[Instructions to follow]
Beginning at the top of the listing, repeat each line exactly until the line with "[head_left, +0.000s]" has been repeated too.

[Excerpted records]

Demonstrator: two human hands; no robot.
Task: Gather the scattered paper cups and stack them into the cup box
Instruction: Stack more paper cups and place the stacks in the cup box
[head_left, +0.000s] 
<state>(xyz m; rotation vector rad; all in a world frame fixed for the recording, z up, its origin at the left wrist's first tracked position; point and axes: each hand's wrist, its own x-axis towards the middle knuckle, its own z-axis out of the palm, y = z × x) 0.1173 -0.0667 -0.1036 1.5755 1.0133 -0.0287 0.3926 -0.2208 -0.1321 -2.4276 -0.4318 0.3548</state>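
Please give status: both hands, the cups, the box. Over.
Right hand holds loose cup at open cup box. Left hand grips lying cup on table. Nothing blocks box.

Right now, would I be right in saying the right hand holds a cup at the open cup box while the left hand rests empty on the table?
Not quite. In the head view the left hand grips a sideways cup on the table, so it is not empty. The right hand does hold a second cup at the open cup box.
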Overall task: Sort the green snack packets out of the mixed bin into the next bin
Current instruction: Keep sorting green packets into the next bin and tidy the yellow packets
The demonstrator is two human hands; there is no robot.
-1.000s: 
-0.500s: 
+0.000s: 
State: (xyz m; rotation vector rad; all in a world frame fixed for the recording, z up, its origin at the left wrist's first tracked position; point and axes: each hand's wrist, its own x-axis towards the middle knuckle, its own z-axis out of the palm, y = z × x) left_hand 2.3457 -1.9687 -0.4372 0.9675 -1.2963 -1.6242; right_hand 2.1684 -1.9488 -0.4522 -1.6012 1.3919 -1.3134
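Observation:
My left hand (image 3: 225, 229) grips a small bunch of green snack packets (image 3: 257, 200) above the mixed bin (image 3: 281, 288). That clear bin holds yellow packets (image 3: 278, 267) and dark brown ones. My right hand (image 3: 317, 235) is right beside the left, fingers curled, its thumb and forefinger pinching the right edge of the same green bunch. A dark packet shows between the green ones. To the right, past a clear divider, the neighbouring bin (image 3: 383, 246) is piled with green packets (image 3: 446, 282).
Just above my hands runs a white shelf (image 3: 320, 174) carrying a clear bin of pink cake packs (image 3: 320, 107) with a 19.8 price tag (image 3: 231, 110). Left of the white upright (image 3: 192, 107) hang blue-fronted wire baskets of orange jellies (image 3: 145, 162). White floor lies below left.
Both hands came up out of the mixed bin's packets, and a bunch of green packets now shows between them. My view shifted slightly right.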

[Answer section]
Demonstrator: two human hands; no robot.
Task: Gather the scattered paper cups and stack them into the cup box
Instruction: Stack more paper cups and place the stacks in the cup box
[head_left, +0.000s] 

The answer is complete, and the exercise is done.